▶ [EXERCISE] Word-for-word reproduction, images excluded: copy every entry below.

▶ [PROVIDED MATERIAL]
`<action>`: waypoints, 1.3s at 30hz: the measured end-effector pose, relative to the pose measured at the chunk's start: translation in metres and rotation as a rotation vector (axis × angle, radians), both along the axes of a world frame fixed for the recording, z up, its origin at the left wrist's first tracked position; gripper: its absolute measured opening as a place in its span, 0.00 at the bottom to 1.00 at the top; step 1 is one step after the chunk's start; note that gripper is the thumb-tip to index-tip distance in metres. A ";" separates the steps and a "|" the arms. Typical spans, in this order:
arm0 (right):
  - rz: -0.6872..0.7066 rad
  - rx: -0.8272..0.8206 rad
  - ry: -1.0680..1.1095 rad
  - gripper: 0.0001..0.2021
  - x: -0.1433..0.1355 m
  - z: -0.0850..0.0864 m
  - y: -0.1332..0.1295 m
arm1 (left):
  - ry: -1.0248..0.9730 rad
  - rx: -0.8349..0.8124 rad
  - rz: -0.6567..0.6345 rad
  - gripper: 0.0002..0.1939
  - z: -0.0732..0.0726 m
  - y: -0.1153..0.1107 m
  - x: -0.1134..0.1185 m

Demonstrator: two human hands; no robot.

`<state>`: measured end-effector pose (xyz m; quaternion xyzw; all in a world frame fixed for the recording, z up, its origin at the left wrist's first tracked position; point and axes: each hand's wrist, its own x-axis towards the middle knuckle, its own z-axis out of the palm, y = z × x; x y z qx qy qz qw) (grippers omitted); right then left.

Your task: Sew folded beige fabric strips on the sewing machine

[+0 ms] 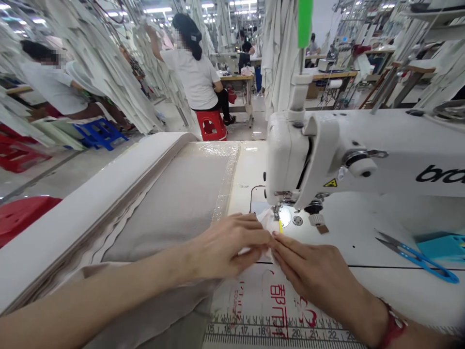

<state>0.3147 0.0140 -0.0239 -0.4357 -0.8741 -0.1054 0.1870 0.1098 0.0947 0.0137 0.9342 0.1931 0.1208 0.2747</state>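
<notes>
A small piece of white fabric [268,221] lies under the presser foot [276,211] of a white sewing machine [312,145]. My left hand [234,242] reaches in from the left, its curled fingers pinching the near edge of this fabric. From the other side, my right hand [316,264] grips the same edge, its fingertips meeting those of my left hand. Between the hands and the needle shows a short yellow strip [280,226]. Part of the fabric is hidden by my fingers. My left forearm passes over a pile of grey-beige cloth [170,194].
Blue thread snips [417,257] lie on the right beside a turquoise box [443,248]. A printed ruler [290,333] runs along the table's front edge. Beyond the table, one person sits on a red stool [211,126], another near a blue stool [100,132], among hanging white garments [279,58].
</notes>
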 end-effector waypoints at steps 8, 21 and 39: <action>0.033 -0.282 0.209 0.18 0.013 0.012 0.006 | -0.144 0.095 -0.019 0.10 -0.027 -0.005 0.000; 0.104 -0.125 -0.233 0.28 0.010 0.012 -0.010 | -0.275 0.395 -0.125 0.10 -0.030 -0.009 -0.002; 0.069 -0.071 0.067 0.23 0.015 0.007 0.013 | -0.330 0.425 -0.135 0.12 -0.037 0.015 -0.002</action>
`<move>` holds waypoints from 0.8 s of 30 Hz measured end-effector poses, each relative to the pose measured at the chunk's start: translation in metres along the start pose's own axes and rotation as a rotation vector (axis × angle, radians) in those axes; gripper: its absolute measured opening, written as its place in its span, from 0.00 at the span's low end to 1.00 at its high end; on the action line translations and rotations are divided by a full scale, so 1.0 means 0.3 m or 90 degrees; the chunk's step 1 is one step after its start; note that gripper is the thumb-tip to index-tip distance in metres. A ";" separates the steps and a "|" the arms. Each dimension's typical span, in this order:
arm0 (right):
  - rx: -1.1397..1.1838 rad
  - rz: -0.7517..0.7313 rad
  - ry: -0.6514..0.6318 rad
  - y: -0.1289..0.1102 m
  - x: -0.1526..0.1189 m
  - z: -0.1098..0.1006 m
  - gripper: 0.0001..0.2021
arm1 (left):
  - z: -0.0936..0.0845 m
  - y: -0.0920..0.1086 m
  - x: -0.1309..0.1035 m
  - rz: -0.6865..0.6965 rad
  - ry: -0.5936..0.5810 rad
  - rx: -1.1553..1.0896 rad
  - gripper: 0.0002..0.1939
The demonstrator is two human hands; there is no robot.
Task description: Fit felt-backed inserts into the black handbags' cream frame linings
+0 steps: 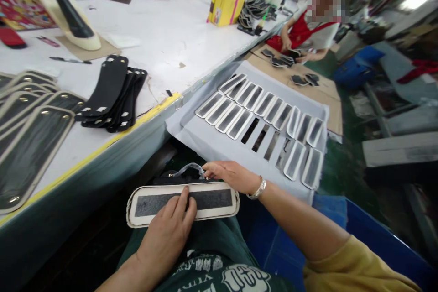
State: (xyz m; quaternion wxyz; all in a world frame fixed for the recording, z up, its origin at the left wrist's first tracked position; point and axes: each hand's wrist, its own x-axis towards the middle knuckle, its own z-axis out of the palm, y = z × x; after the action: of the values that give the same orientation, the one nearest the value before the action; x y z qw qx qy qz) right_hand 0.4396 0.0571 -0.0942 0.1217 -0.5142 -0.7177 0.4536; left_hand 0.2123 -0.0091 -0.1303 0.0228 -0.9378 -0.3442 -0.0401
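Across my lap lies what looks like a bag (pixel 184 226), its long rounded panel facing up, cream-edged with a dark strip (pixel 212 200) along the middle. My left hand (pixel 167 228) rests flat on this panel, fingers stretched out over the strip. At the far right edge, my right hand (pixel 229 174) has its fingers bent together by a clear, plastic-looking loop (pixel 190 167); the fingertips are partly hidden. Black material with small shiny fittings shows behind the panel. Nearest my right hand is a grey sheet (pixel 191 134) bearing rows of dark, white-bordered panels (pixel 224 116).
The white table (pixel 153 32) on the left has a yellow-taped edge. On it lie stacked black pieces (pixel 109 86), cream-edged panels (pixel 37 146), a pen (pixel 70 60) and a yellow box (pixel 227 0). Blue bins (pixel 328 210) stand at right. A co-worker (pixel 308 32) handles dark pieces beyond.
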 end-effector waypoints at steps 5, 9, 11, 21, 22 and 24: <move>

▶ [REPLY]
`<action>`: waypoints, 1.3s at 30hz: the measured end-effector pose, relative to the pose measured at the chunk's start: translation in metres and rotation as a rotation vector (axis × angle, radians), both along the axes of a world frame fixed for the recording, z up, its origin at the left wrist's first tracked position; gripper: its absolute measured opening as a place in its span, 0.00 at the bottom to 1.00 at the top; step 1 is one step after the chunk's start; note that gripper is the thumb-tip to index-tip distance in metres. A ";" separates the steps and a "|" the arms. Typical spans, in this order:
arm0 (right):
  - rz: -0.6872..0.7066 rad
  - rx: -0.8272..0.8206 rad
  - ry: -1.0680..1.1095 rad
  - gripper: 0.0001..0.2021
  - x: -0.1433..0.1355 m
  - z: -0.0850..0.0864 m
  - y: -0.1332..0.1295 m
arm1 (left):
  - ry: -1.0248..0.9730 rad
  - rx: -0.8349..0.8124 rad
  - rz: -0.6567..0.6345 rad
  - gripper: 0.0002..0.1939
  - z: -0.0732..0.0726 m
  - y: -0.1153..0.1107 m
  - x: -0.1134..0.1185 m

Demonstrator: two human hands; no robot.

`<state>`: measured end-effector pose (xyz m; quaternion xyzw; all in a world frame fixed for the recording, z up, its origin at the left wrist's first tracked position; point and axes: each hand's wrist, its own x-axis towards the middle knuckle, its own z-axis out of the palm, y = z × x; x y z qx qy qz qw) (grippers omitted); right then left.

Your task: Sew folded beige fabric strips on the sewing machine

[+0 ms] 

<state>0.3147 0.0140 -0.0239 -0.4357 -0.8741 -0.1054 0.1870 0.1098 0.0947 0.0137 0.9342 0.1931 0.1208 0.2747</state>
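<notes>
A small piece of white fabric [268,221] lies under the presser foot [276,211] of a white sewing machine [312,145]. My left hand [234,242] reaches in from the left, its curled fingers pinching the near edge of this fabric. From the other side, my right hand [316,264] grips the same edge, its fingertips meeting those of my left hand. Between the hands and the needle shows a short yellow strip [280,226]. Part of the fabric is hidden by my fingers. My left forearm passes over a pile of grey-beige cloth [170,194].
Blue thread snips [417,257] lie on the right beside a turquoise box [443,248]. A printed ruler [290,333] runs along the table's front edge. Beyond the table, one person sits on a red stool [211,126], another near a blue stool [100,132], among hanging white garments [279,58].
</notes>
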 end-effector waypoints at steps 8, 21 and 39: <action>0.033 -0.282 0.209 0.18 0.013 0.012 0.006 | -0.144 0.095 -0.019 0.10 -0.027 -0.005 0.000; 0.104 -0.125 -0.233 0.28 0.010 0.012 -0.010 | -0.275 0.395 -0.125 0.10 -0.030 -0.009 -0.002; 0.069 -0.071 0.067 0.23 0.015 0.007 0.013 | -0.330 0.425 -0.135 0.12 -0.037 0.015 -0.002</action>
`<move>` holds waypoints from 0.8 s of 30 Hz measured end-effector poses, each relative to the pose measured at the chunk's start: translation in metres along the start pose's own axes and rotation as a rotation vector (axis × angle, radians) in those axes; gripper: its absolute measured opening, written as its place in its span, from 0.00 at the span's low end to 1.00 at its high end; on the action line translations and rotations are divided by a full scale, so 1.0 means 0.3 m or 90 degrees; the chunk's step 1 is one step after its start; note that gripper is the thumb-tip to index-tip distance in metres. A ";" separates the steps and a "|" the arms. Each dimension's typical span, in this order:
arm0 (right):
  - rx: -1.1397..1.1838 rad
  - rz: -0.7517..0.7313 rad
  - ry: -0.6514..0.6318 rad
  - y: -0.1289..0.1102 m
  - x: -0.1526..0.1189 m
  - z: -0.1098..0.1006 m
  - gripper: 0.0001..0.2021
arm1 (left):
  - z: -0.0936..0.0845 m
  - y: -0.0920..0.1086 m
  - x: -0.1309..0.1035 m
  - rz: -0.6865..0.6965 rad
  - ry: -0.5936..0.5810 rad
  - rx: -1.1553..1.0896 rad
  - gripper: 0.0002..0.1939
The demonstrator is two human hands; there is no robot.
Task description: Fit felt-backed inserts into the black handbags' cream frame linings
+0 steps: 
State: (xyz m; quaternion wxyz; all in a world frame fixed for the recording, z up, its origin at the left wrist's first tracked position; point and axes: each hand's wrist, its own x-axis towards the middle knuckle, its own z-axis out of the palm, y = z × x; after the action: of the values that give the same orientation, the one nearest the value before the action; x y z qw qx qy qz) right_hand 0.4396 0.0571 -0.0942 0.1217 -0.5142 -0.7177 0.4536; left_hand 0.2123 -0.0091 -0.1303 0.0228 -0.9378 -0.3442 -0.0401
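Across my lap lies what looks like a bag (pixel 184 226), its long rounded panel facing up, cream-edged with a dark strip (pixel 212 200) along the middle. My left hand (pixel 167 228) rests flat on this panel, fingers stretched out over the strip. At the far right edge, my right hand (pixel 229 174) has its fingers bent together by a clear, plastic-looking loop (pixel 190 167); the fingertips are partly hidden. Black material with small shiny fittings shows behind the panel. Nearest my right hand is a grey sheet (pixel 191 134) bearing rows of dark, white-bordered panels (pixel 224 116).
The white table (pixel 153 32) on the left has a yellow-taped edge. On it lie stacked black pieces (pixel 109 86), cream-edged panels (pixel 37 146), a pen (pixel 70 60) and a yellow box (pixel 227 0). Blue bins (pixel 328 210) stand at right. A co-worker (pixel 308 32) handles dark pieces beyond.
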 end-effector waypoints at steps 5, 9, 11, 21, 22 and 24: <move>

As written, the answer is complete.